Former St. Pete Mayor Rick Baker has now broken his silence on the pending Pier debate.
Baker, in a column submitted exclusively to SaintPetersblog, has overwhelmingly endorsed the St. Pete Design Group’s Destination St. Pete Pier as his preferred design.
It’s no wonder Baker opted out of sending his column to the Tampa Bay Times after that paper has issued two scathing editorials painting Destination St. Pete Pier or any attempt to reinvent the inverted pyramid as the red-headed stepchild of choices.
In one editorial following the Pier Selection Committee’s previous meeting in which they took a timeout on moving forward with a final top-three ranking, the Times blasted back that it was a good idea to pause, but not to forget to support the all-volunteer committee. That editorial called the public opinion survey Baker so strongly supports in his op-ed “suspect.”
In another editorial published Tuesday, the Times wrote in its headline, “Pier selection committee can’t bow to public pressure.”
“The Pier Selection Committee should embrace the public input required by the mayor, listen to the clear will of the majority of St. Petersburg residents and move forward with the development of St. Pete Pier,” Baker wrote in his column, in stark contrast to the Times’ talking points.
But it hasn’t appeared as though the committee is likely to move in that direction. During a marathon 12-hour meeting on March 20, the committee seemed poised to rank a different design, Alma, as its top pick.
That design ranked just fifth on the city’s own public survey and dead last on two others conducted independently by St. Pete Polls. In one of those surveys conducted immediately after the Pier Selection Committee’s deferral of a final ranking, only 9 percent of respondents indicated Alma as its top pick among the remaining three. Destination St. Pete was again at the top.
Baker’s silence has been shattered by a blatant call to the selection committee to adopt what has emerged as the clear and overwhelming will of the people of St. Pete.
He opens his column with a brief history of the Pier selection process. He notes that in 2013 voters overwhelmingly rejected the previous chosen design to replace the inverted pyramid.
“The resulting citizen backlash ended in the Lens design being abandoned, after the city had spent millions of dollars toward the process and design,” Baker wrote.
That move cost the city $4 million out of its $50 million budget and sent them back to the drawing board.
“Wisely, at the center of the process, [Mayor Rick Kriseman] required that during the discussion, the public be surveyed to give their opinion on what design they preferred,” Baker said. “This element of the process is the key to ensuring that the city will not lose more time and money on a design that the public does not want.”
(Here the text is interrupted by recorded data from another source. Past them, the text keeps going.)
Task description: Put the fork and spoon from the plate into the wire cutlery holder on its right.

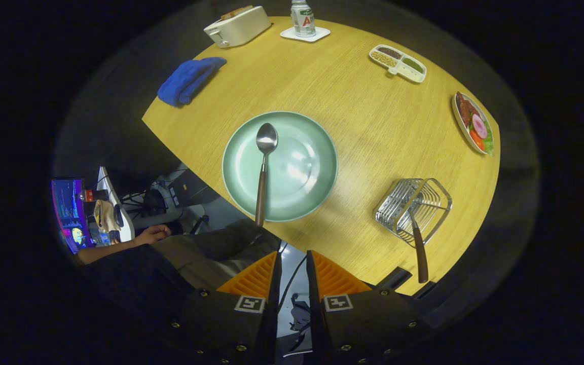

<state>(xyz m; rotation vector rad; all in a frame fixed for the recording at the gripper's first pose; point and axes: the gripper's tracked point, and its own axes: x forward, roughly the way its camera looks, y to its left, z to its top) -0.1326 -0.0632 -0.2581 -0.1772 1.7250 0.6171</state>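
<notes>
The desk (353, 106) is yellow wood with fine grain. The plate (312, 187) is pale green; the spoon (263, 172) on it has a silver bowl and brown handle. The wire cutlery holder (413, 208) is silver, the fork (418, 251) handle in it brown. The claw (292, 266) has ribbed orange fingers (254, 279), slightly apart, on black. A folded cloth (188, 80) is blue, the toaster (237, 26) cream.

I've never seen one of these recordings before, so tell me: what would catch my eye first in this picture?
First the pale green plate in the middle of the yellow wooden table, with a wooden-handled spoon lying across it. To its right stands the wire cutlery holder with a fork already in it, handle poking out. Nearest you, the gripper hangs short of the plate, its orange fingers slightly apart and holding nothing.
</notes>
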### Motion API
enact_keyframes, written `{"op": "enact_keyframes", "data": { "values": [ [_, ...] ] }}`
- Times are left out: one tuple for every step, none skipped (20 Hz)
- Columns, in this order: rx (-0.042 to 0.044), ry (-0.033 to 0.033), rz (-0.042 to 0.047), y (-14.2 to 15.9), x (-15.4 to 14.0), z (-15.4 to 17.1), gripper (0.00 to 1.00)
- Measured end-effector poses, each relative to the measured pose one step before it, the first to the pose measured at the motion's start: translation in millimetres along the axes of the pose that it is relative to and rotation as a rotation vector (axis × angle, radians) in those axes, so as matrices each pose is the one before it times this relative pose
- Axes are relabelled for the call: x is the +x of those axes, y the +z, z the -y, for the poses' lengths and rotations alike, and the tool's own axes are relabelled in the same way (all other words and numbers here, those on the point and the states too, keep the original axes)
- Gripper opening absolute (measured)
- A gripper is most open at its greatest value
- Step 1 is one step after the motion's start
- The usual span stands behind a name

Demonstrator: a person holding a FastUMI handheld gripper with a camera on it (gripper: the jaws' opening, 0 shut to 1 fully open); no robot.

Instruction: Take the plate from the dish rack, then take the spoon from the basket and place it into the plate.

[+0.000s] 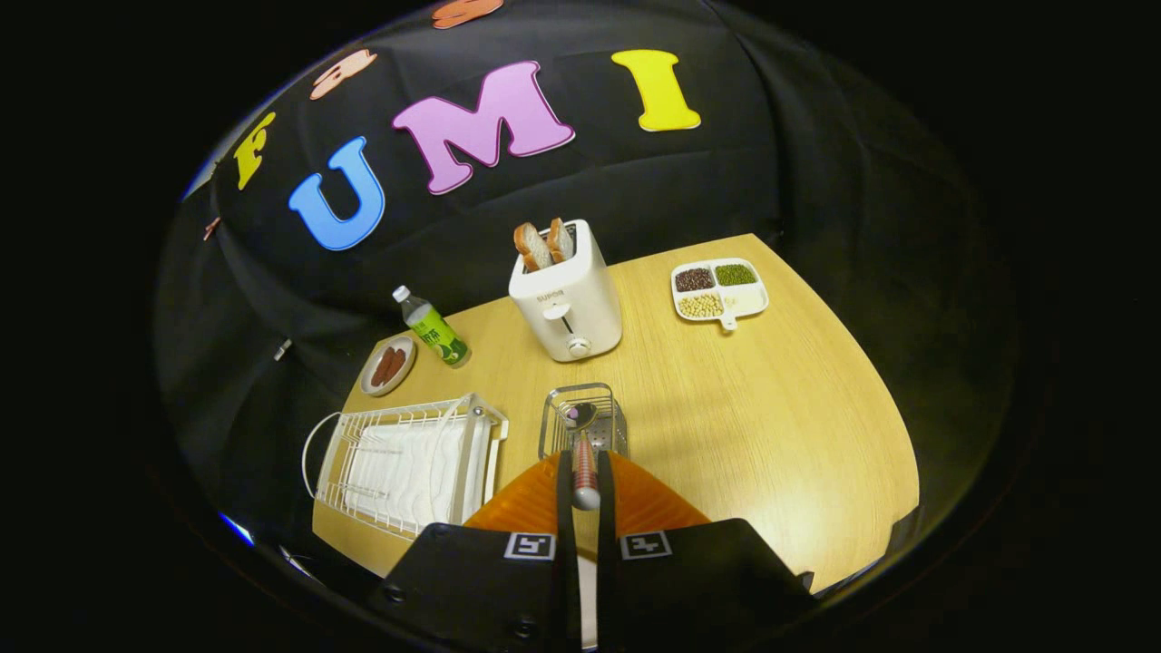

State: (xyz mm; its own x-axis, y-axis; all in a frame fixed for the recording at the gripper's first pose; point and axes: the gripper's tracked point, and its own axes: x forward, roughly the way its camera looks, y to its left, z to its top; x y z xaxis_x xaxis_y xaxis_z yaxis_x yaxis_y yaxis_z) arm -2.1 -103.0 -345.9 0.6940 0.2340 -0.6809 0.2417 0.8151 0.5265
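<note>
My gripper [585, 462] is shut on the handle of a spoon [580, 417]. The handle, striped red and white, runs back between the fingers. The spoon's dark metal bowl points forward and lies within the outline of a small wire basket [612, 426] just ahead of the fingertips. Whether the bowl touches the basket I cannot tell. A white wire dish rack [408, 467] stands left of the basket. A thin pale curved shape, perhaps a plate on edge [464, 444], stands at its right end.
Beyond the basket stands a white toaster [567, 308] with two bread slices. Left of it are a green-labelled bottle [435, 331] and a small dish of sausages [388, 365]. A divided tray of beans [719, 290] sits far right on the wooden table [771, 426].
</note>
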Motion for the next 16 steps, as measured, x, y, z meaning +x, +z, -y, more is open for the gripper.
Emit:
{"op": "enact_keyframes", "data": {
  "values": [
    [-0.00754,0.01705,0.00773,-1.18,-13.5,-5.6,0.11],
    [-0.00383,0.0153,0.00491,-2.26,-13.57,-5.61,0.11],
    [-0.00115,0.01391,0.0001,-4.28,-12.5,-5.94,0.11],
    [-0.00058,0.01252,0.00009,-5.31,-12.66,-5.31,0.11],
    [0.00073,0.00924,-0.00218,-6.39,-11.06,-4.63,0.11],
    [0.00117,0.01108,-0.00691,-7.84,-10.35,-5.49,0.11],
    [0.00362,0.01192,-0.00968,-10.37,-9.03,-5.46,0.11],
    [0.00412,0.01447,-0.01265,-11.6,-9.25,-6.76,0.11],
    [0.00777,0.01055,-0.01074,-11.1,-6.65,-5.63,0.11],
    [0.00757,0.01034,-0.01156,-12.46,-5.36,-5.49,0.11],
    [0.01059,0.00637,-0.01463,-13.66,-2.23,-3.37,0.11],
    [0.01189,0.00324,-0.019,-15.29,-0.59,-1.72,0.11],
    [0.01137,0.00073,-0.01577,-11.86,1.47,-0.73,0.11],
    [0.01406,-0.00006,-0.01947,-13.01,3.35,0.47,0.11],
    [0.00871,0.00139,-0.01773,-12.58,4.31,0.73,0.11],
    [0.00595,-0.00288,-0.01193,-8.86,5.13,2.24,0.11]
  ]
}}
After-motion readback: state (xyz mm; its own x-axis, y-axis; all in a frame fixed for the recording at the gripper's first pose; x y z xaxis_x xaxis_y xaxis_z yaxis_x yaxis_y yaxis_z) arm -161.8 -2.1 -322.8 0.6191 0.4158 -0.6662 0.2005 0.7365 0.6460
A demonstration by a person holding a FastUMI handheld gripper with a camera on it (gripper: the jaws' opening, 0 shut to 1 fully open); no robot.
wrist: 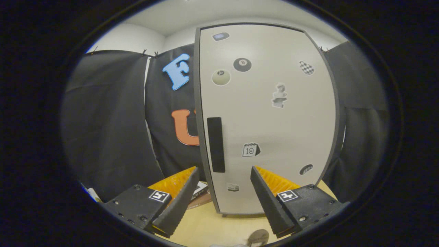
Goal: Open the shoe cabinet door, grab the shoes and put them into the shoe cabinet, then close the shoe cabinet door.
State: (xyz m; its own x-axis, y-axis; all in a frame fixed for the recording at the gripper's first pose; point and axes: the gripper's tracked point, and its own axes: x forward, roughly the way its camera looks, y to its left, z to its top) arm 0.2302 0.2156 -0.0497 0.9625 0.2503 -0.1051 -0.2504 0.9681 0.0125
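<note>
While black cloth hangs behind, the shoe cabinet door (pixel 267 116) sits closed, white, stickered, black handle (pixel 216 144); gripper (pixel 224 171) fingers spread, holding nothing, just before it.

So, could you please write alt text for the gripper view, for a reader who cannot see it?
A closed white shoe cabinet door with stickers and a black vertical handle stands just ahead of the open gripper, whose fingers are apart and hold nothing. The cabinet stands on a pale wooden surface.
</note>
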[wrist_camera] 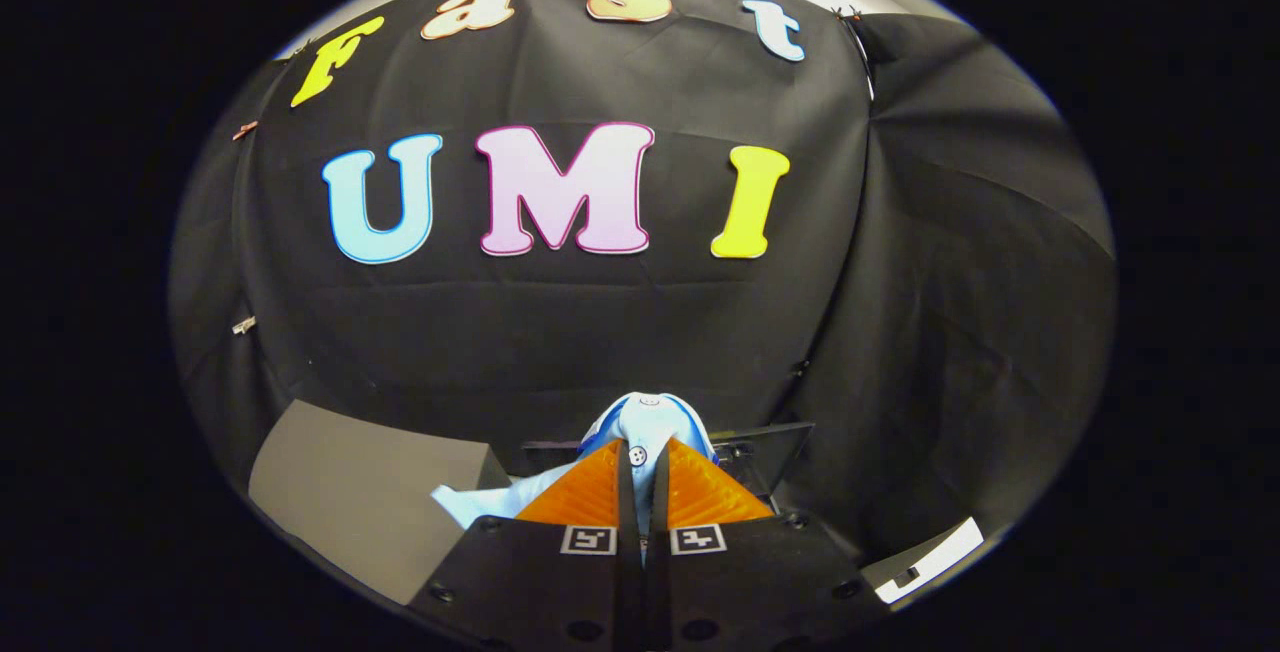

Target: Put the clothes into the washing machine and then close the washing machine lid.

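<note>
While our gripper (pixel 641 462) is nearly closed with both orange fingers (pixel 585 492) pinching the pale blue garment (pixel 650 417), which bunches just ahead of the tips and trails left, we judge the dark machine (pixel 770 447) lies just beyond, slightly right.

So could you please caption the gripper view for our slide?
Gripper shut on a pale blue buttoned garment, lifted before the booth's black cloth wall.

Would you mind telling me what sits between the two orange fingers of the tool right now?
In the gripper view, light blue clothes with a white button are pinched between the tool fingers, bunching up just beyond their tips.
</note>
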Demonstrator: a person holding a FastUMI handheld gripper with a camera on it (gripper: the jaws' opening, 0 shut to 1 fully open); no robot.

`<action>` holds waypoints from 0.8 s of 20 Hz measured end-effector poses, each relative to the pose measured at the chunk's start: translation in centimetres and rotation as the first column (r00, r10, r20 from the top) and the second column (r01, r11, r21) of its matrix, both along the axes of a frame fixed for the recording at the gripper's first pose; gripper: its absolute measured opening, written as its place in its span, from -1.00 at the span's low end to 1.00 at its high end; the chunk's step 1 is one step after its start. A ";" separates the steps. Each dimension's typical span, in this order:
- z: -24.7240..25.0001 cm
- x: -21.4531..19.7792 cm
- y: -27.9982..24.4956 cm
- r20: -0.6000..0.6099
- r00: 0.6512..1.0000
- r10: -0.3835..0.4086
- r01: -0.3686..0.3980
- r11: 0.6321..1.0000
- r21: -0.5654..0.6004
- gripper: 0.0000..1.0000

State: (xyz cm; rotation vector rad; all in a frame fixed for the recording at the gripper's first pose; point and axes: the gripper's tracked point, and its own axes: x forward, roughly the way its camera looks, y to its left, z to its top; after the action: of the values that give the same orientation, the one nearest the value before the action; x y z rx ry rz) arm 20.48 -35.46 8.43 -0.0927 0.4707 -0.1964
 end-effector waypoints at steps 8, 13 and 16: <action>-8.3 -0.6 -4.6 -0.130 0.991 -0.042 0.034 0.998 -0.056 -0.90; -14.3 -1.7 -6.0 -0.211 0.976 -0.051 0.043 0.998 -0.041 -0.90; -16.9 -2.4 -6.4 -0.249 0.967 -0.054 0.049 0.998 -0.025 -0.89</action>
State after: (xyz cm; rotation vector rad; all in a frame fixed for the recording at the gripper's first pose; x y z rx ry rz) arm 18.12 -41.87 -8.45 -0.1241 0.7227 -0.2415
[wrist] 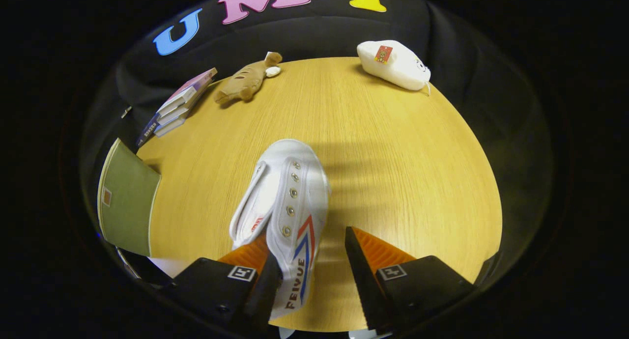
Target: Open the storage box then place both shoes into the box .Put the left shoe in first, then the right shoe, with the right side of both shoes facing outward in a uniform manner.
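Observation:
A white canvas shoe (287,201) with red and blue side stripes lies on the wooden table (393,182), toe pointing away from me. My gripper (309,240) is open at the shoe's heel end. The left finger (245,254) sits inside the shoe's opening, against the striped side wall. The right finger (368,253) stands outside that wall with a clear gap to it. An olive-green storage box (128,201) stands at the table's edge, left of the shoe; only one flat face shows, so I cannot tell whether it is open.
A stack of books (177,105) lies at the far left of the table. A brown plush toy (248,78) rests beside the books, and a white plush toy (393,64) sits at the far right. Bare tabletop stretches right of the shoe.

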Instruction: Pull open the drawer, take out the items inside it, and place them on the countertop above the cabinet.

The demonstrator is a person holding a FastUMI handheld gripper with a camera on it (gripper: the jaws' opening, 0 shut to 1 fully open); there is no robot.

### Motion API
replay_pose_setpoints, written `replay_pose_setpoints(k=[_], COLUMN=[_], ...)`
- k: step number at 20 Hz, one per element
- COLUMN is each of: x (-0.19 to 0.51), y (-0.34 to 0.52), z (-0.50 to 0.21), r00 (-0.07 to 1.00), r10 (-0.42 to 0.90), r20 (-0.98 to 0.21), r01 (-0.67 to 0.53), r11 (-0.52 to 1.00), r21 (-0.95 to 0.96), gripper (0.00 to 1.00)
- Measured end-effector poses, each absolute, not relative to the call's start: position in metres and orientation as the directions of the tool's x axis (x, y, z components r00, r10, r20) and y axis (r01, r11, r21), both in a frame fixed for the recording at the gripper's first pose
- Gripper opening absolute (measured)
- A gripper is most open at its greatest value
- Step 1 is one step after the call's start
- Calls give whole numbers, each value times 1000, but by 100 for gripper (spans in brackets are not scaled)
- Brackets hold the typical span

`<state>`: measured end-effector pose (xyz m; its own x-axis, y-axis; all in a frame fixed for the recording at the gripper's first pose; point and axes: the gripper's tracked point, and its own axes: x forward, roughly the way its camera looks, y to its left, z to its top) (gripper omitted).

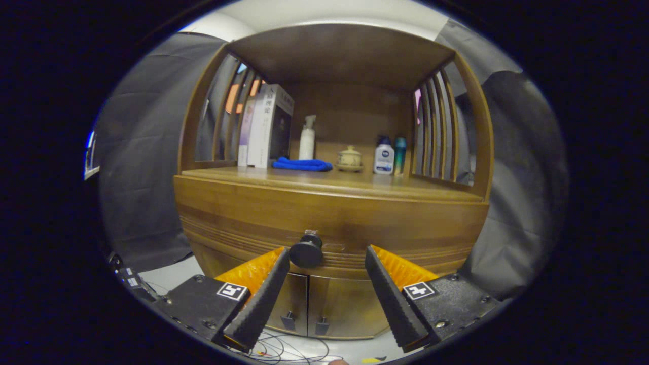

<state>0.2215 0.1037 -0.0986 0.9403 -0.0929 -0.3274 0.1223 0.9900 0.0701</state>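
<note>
A wooden cabinet stands ahead with a closed drawer (329, 223) under its countertop (355, 185). A round dark knob (306, 252) sticks out of the drawer front. My gripper (327, 256) is open, its fingers spread wide. The knob sits just ahead of the fingers, close to the left fingertip (280, 263) and well clear of the right one (373, 261). Nothing is held. What the drawer holds is hidden.
On the countertop stand books (268, 126), a white pump bottle (307, 139), a blue cloth (302, 165), a small lidded pot (349, 158) and two bottles (389, 156). Slatted side panels enclose the shelf. Two lower cabinet doors (309, 304) are closed. Cables (284, 350) lie on the floor.
</note>
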Motion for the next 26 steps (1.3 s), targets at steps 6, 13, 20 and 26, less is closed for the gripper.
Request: replay_pose_setpoints(k=[6,13,20,26], x=[248,256,256,254], y=[125,123,122,125], z=[-106,-114,-112,-112], r00=[934,920,905,901], r10=[-60,-103,-128,-116], r20=[-351,-377,-405,-418], r01=[83,131,147,146], r11=[995,990,989,989], r21=[51,49,16,40], gripper=[91,56,42,35])
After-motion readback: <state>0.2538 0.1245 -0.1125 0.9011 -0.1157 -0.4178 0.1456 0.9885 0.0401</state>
But the Pier Selection Committee, led by Public Works Administrator Mike Connors, ranked Alma in its top spot regardless of public input during a straw poll on March 20. The vote wasn’t official, but it was symbolic.
“Had this occurred, the action would likely have resurrected past discord in our community and could have further delayed the time when our residents and tourists can once again enjoy visits to the Pier,” Baker said.
At issue is the fact that the city’s public survey is nonbinding. The selection committee can toss it with little regard and there’s not much anyone can do about that.
The city is bound by state law, which requires them to look at professional qualifications and that’s the law they’re sticking to.
But it doesn’t mean they have to discount the public’s will.
As Baker points out in his column, the team behind Destination St. Pete Pier is indeed qualified.
“They are led by internationally known architect Yann Weymouth, as design director, who lives in St. Pete Beach,” Baker said. “Weymouth, a Harvard and MIT graduate, has an impressive resume that includes the design of our Dali Museum and the chief of design for I.M. Pei on the National Gallery of Art East Wing in Washington and the Grand Louvre Project in Paris, among many others.”
Because there has been such strong public support for Destination St. Pete Pier, Mayor Kriseman has said it is important for the selection committee to offer a strong and detailed reason behind choosing whichever design it ranks in the top spot.
The idea behind that is to let City Council and an increasingly cantankerous public know that there were plenty of legitimate reasons at play in rejecting a public favorite if that’s what it boils down to.
“This is more than rooting for the home team. The fact that [the St. Pete Design Group is] from and of our community makes them more sensitive to the values and character of St. Petersburg – and more vested in the long-term success of our important asset,” Baker said. “There is no other group in the competition that has St. Pete Design Group’s combination of deep and long-term ties to St. Petersburg and impressive record of accomplishment. Why would we not pick them?”
The Pier Selection Committee is expected to make its final ranking on Thursday during what is expected to be another very long meeting.
Those rankings will then be sent to the St. Pete City Council for an up or down vote on May 7.
If City Council approves the ranking, it gives authorization for the mayor to begin negotiations with the top-ranked team.
There has been a lot of debate over what happens if City Council rejects the ranking, however. Initially it was expected that such a vote would start the selection process anew. However, new information reported earlier this month shows that City Council may be able to choose its own preferred design.